**What to do**
For the listing below, show each line that includes the string "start".

**Recorded information**

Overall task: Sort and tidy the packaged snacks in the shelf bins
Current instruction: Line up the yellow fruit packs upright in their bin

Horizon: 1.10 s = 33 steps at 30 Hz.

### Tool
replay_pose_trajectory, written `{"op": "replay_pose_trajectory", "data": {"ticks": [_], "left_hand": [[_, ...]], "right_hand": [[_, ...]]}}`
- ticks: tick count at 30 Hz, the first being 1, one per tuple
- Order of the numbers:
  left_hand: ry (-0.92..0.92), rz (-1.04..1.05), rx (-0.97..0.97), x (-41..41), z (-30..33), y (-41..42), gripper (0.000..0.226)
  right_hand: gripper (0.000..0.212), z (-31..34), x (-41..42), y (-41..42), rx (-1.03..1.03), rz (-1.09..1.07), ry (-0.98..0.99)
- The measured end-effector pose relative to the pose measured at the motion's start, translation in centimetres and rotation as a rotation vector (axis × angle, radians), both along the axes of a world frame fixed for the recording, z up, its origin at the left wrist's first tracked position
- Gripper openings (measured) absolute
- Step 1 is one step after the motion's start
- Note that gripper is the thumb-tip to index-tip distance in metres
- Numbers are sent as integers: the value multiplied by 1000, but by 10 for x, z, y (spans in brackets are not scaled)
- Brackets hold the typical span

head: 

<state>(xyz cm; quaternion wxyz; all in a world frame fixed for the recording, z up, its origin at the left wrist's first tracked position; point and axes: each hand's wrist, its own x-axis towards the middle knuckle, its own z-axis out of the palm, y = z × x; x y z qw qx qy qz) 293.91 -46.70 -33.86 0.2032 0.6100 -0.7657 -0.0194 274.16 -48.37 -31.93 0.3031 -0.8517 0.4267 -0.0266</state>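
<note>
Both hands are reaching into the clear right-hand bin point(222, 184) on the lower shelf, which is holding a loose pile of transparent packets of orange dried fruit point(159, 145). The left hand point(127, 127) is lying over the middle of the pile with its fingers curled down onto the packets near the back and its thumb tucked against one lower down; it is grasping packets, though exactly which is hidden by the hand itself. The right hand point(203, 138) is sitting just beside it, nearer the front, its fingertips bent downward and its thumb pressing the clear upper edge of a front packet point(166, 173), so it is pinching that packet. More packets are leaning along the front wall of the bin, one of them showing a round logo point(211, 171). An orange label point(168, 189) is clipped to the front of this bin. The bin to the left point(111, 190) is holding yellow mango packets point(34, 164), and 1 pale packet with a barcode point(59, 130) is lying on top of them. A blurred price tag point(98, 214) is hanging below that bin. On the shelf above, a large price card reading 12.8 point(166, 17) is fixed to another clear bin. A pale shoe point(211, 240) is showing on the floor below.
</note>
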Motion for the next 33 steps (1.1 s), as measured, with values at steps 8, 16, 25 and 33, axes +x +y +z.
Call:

**Response to this exercise**
- The measured end-effector pose relative to the pose measured at the motion's start, translation in centimetres and rotation as a rotation vector (axis × angle, radians), both along the axes of a world frame fixed for the recording, z up, its origin at the left wrist's first tracked position
- Step 1 is one step after the motion's start

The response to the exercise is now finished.